Pytorch中提供了如下命令可以直接将CIFAR10数据集下载到本地:

import torchvision
dataset = torchvision.datasets.CIFAR10(root, train=True, download=True, transform)
  • root:数据集加载到本地的路径
  • train=True:True表示加载训练集,False加载测试集
  • download=True:True表示加载数据集到root,若数据集已经存在,则不会再加载
  • transform:数据增强

这里分享一个加载CIFAR10数据集的完整代码:


print('==> Preparing data..')
transform_train = transforms.Compose([
    transforms.RandomCrop(32, padding=4),
    transforms.RandomHorizontalFlip(),
    transforms.ToTensor(),
    transforms.Normalize((0.4914, 0.4822, 0.4465), (0.2023, 0.1994, 0.2010)),
])

transform_test = transforms.Compose([
    transforms.ToTensor(),
    transforms.Normalize((0.4914, 0.4822, 0.4465), (0.2023, 0.1994, 0.2010)),
])

trainset = torchvision.datasets.CIFAR10(
    root=opt.data, train=True, download=True, transform=transform_train)
trainloader = torch.utils.data.DataLoader(
    trainset, batch_size=opt.batch_size, shuffle=True, num_workers=2)

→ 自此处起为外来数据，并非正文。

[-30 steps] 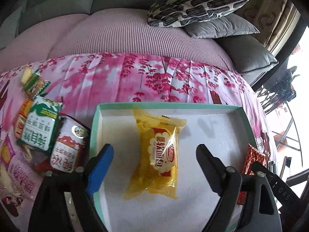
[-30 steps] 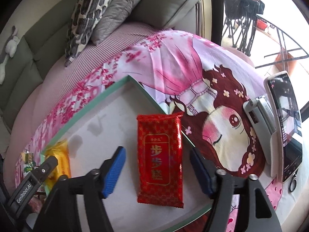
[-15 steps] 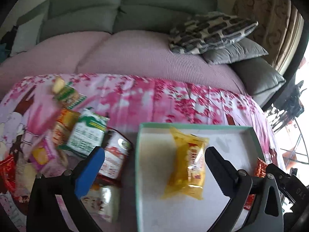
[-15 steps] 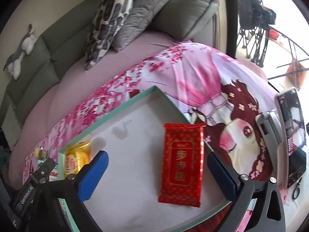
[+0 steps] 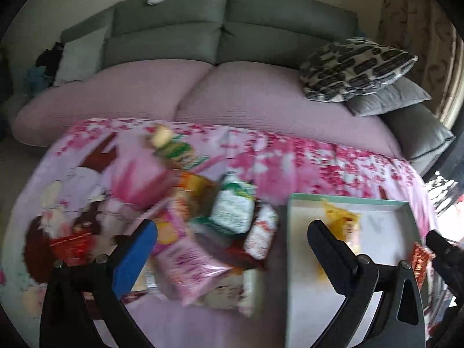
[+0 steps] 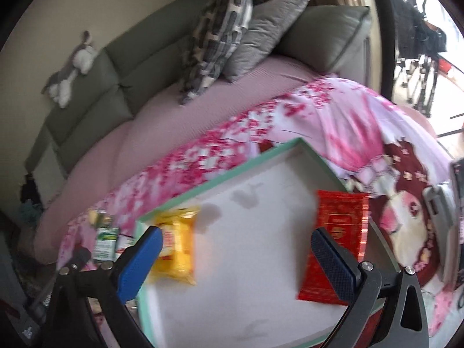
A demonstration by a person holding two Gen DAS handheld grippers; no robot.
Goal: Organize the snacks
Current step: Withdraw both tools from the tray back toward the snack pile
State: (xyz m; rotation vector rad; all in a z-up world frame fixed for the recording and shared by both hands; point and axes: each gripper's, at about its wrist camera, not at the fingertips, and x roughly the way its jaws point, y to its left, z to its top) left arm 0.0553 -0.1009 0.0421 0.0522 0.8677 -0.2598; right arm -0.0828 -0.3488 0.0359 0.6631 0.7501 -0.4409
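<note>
Two snacks already lie in the mint-rimmed tray point(image 6: 220, 175): a yellow packet point(image 6: 177, 249) at its left, a red packet point(image 6: 336, 243) at its right. Both the left gripper point(image 5: 232, 249) and right gripper point(image 6: 236, 258) are spread wide, empty. A pile of loose snacks point(image 5: 214, 232) waits on the pink blanket point(image 5: 290, 156), left of the tray.

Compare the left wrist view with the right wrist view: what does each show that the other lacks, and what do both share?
Only the left wrist view shows the heap of loose snack packets on the pink cloth. Only the right wrist view shows the whole red packet and the devices at the far right. Both show the green-rimmed tray, the yellow packet, the sofa, and an open, empty gripper: left gripper, right gripper.
</note>
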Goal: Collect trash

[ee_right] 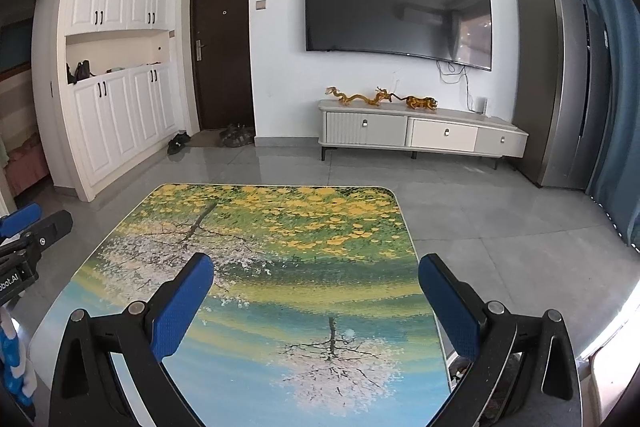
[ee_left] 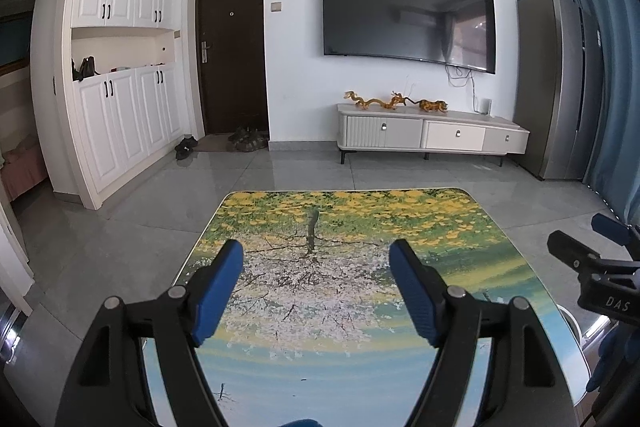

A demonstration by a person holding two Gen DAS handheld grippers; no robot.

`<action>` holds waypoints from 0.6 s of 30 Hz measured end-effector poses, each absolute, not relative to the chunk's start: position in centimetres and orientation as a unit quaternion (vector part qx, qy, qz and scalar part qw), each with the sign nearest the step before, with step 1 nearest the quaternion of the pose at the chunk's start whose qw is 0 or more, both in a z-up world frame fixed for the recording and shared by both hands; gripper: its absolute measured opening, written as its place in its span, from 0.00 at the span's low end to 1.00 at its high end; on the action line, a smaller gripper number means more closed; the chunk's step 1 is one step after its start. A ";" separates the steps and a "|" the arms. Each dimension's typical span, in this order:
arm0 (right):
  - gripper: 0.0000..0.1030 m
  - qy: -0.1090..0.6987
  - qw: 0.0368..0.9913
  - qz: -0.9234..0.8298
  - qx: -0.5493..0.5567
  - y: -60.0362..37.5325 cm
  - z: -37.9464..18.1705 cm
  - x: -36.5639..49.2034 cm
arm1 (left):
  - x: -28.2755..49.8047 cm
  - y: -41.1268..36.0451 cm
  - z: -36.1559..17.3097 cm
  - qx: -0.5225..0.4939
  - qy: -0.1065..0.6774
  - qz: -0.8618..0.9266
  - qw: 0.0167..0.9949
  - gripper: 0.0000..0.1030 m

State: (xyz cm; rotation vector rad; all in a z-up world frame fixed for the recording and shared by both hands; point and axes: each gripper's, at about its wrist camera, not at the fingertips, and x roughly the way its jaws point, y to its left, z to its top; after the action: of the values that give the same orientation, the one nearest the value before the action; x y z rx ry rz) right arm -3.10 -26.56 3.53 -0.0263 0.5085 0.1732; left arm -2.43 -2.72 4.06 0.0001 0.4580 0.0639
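Blue-padded left tongs (ee_left: 316, 257) and right tongs (ee_right: 316, 273) agape over painted table (ee_right: 280, 227)

My left tongs (ee_left: 316, 267) and my right tongs (ee_right: 316, 281) hang side by side over the near part of the table (ee_left: 400, 227), each with nothing between its fingers. Beyond the table's far edge lies open floor (ee_left: 280, 171). Behind that, against the far wall, stands a low cabinet (ee_left: 432, 133), with three figurines (ee_left: 396, 102) in a row on top of it. The television (ee_left: 408, 13) hangs on the wall above the cabinet. Left of it is the door (ee_left: 232, 55), with shoes (ee_left: 248, 139) on the floor before it. Cupboards (ee_left: 120, 67) line the left wall. A refrigerator (ee_left: 556, 87) stands right of the cabinet, and curtains (ee_left: 612, 87) hang further right.
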 end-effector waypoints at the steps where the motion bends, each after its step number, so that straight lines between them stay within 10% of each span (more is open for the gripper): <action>1: 1.00 0.251 0.964 0.084 -0.013 -26.6 3.5 -3.1 | -2.5 -2.5 4.0 0.000 0.227 0.032 0.973 0.72; 18: 1.00 0.253 0.965 0.070 -0.014 -27.0 2.8 -3.2 | -2.1 -2.5 3.4 0.005 0.235 0.037 0.971 0.72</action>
State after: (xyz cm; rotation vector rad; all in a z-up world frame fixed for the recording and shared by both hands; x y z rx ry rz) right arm -3.18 -27.00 2.77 -0.0285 0.5115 0.1419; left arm -2.12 -2.53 3.37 0.0111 0.4740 0.0751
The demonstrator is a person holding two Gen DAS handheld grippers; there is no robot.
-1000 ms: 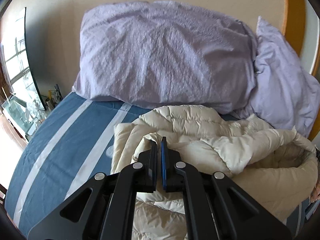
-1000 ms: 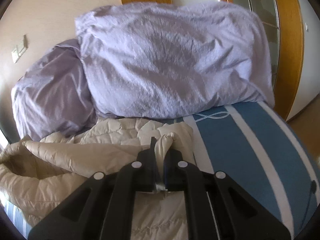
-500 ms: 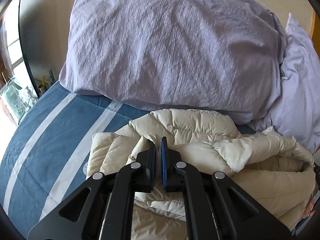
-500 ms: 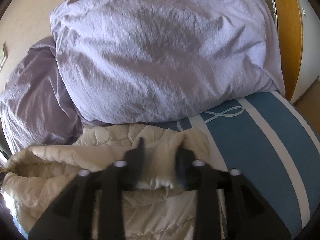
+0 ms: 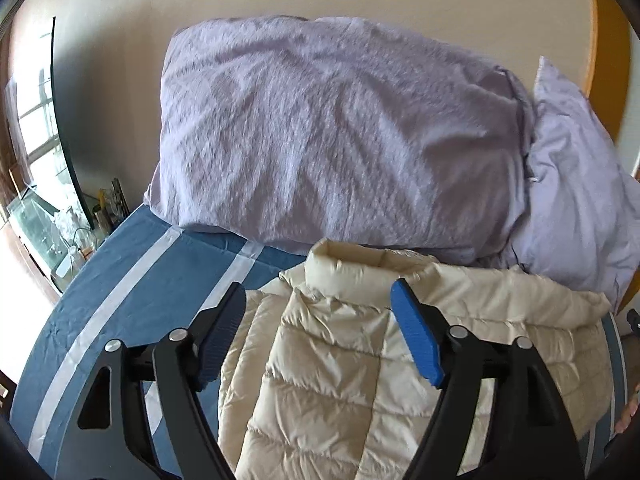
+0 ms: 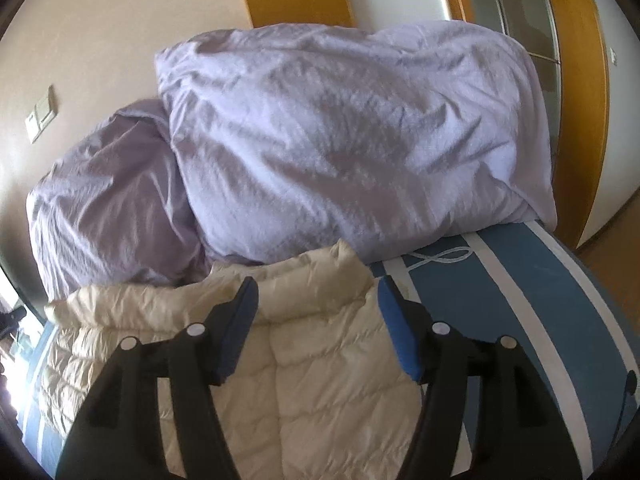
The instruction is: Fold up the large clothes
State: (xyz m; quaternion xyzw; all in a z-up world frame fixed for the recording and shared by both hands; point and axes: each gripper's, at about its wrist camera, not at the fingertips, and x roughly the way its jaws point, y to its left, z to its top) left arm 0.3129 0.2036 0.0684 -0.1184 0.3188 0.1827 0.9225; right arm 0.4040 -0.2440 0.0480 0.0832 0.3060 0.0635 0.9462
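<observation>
I have both grippers spread wide with nothing between the pads. In the left wrist view, my left gripper point(image 5: 318, 320) fills the lower part of the frame, its blue pads point(image 5: 416, 340) standing apart over the cream puffer jacket point(image 5: 332, 376). The jacket lies on the bed point(image 5: 132, 300), on a blue sheet with pale stripes, taking up the lower centre and lower right of that frame; its collar point(image 5: 352, 268) stands up at the top edge, just below a large lilac pillow point(image 5: 340, 136). A second lilac pillow point(image 5: 576, 184) sits at the right edge of the frame.

In the right wrist view, my right gripper point(image 6: 316, 320) hangs the same way, open above the jacket point(image 6: 320, 392), which fills the lower left and centre. The collar point(image 6: 316, 272) touches the big pillow point(image 6: 352, 132) behind it, and the other pillow point(image 6: 108, 200) lies to the left. Striped sheet point(image 6: 520, 300) shows at the lower right.
</observation>
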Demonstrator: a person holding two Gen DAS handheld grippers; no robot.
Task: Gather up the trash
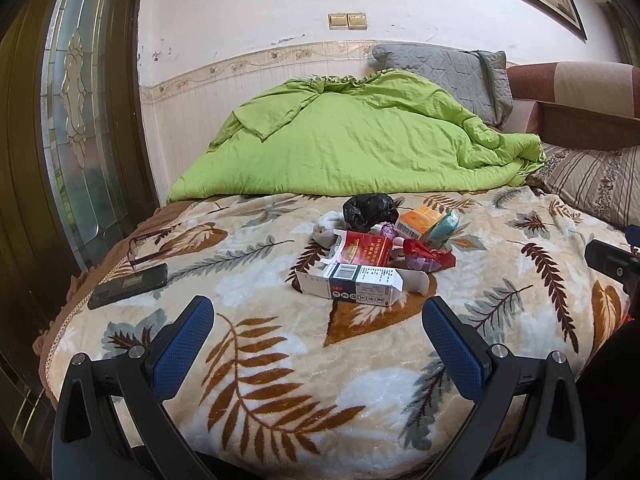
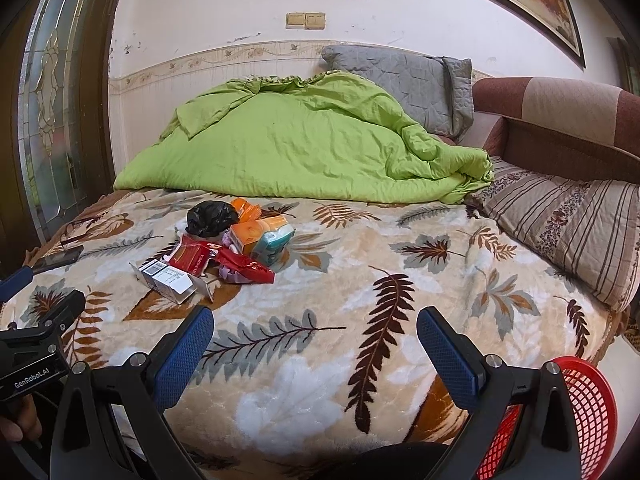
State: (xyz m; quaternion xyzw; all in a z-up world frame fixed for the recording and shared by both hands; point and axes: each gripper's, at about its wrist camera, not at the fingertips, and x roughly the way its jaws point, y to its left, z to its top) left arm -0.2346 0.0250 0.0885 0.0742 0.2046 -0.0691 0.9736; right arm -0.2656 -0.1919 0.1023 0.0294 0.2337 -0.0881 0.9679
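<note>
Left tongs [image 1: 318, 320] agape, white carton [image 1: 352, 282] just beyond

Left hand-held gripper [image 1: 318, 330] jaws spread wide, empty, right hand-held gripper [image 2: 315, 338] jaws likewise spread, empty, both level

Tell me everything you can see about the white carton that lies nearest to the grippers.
The white carton is printed cardboard with a barcode and a dark band. It lies on its side on the leaf-patterned blanket, both end flaps open, apparently empty. It is the front piece of the trash pile; the red box sits directly behind it.
</note>
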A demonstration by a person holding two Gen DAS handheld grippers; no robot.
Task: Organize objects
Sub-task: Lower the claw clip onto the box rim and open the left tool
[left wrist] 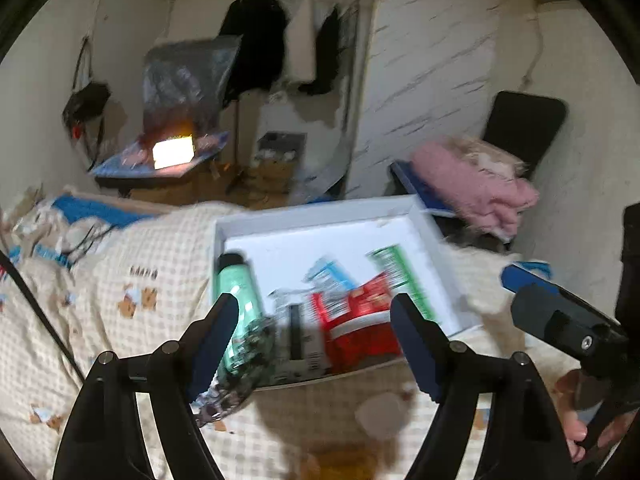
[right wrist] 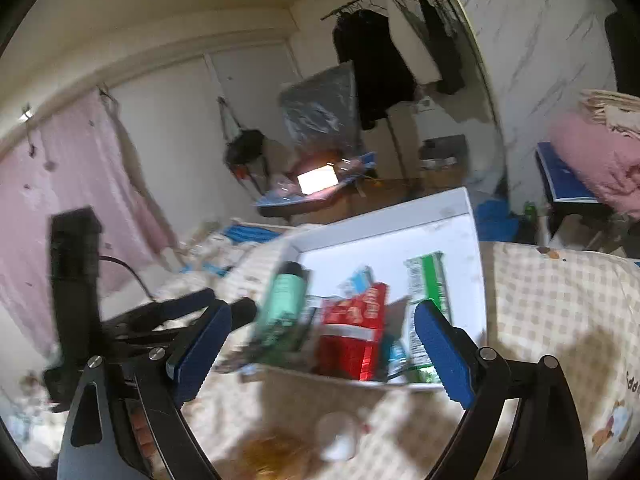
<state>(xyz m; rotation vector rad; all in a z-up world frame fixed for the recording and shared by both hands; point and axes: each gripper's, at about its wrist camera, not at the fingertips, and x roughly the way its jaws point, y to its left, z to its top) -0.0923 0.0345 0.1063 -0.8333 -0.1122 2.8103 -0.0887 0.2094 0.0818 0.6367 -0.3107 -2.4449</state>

testset = torchvision.datasets.CIFAR10(
    root=opt.data, train=False, download=True, transform=transform_test)
testloader = torch.utils.data.DataLoader(
    testset, batch_size=100, shuffle=False, num_workers=2)

Backbone选择

本文主要尝试了以下几个主流的backbone网络,并在CIFAR10上实现了图像分类任务:

  • LetNet
  • AlexNet
  • VGG
  • GoogLeNet(InceptionNet)
  • ResNet
  • DenseNet
  • ResNeXt
  • SENet
  • MobileNetv2-v3
  • ShuffleNetv2
  • EfficientNetB0
  • Darknet53
  • CSPDarknet53

这里放上测试结果最好的ResNet模块的构建代码,其他代码放到最后完整工程backbone文件夹中:

"""
pytorch实现ResNet50、ResNet101和ResNet152:
"""
import torch
import torch.nn as nn
import torchvision
import torch.nn.functional as F

def Conv1(channel_in, channel_out, stride=2):
    return nn.Sequential(
        nn.Conv2d(
            channel_in,
            channel_out,
            kernel_size=7,
            stride=stride,
            padding=3,
            bias=False
        ),
        nn.BatchNorm2d(channel_out),

        nn.ReLU(inplace=True),
        nn.MaxPool2d(kernel_size=3, stride=stride, padding=1)
    )

class BasicBlock(nn.Module):
    expansion = 1

    def __init__(self, in_planes, planes, stride=1):
        super(BasicBlock, self).__init__()
        self.conv1 = nn.Conv2d(
            in_planes, planes, kernel_size=3, stride=stride, padding=1, bias=False)
        self.bn1 = nn.BatchNorm2d(planes)
        self.conv2 = nn.Conv2d(planes, planes, kernel_size=3,
                               stride=1, padding=1, bias=False)
        self.bn2 = nn.BatchNorm2d(planes)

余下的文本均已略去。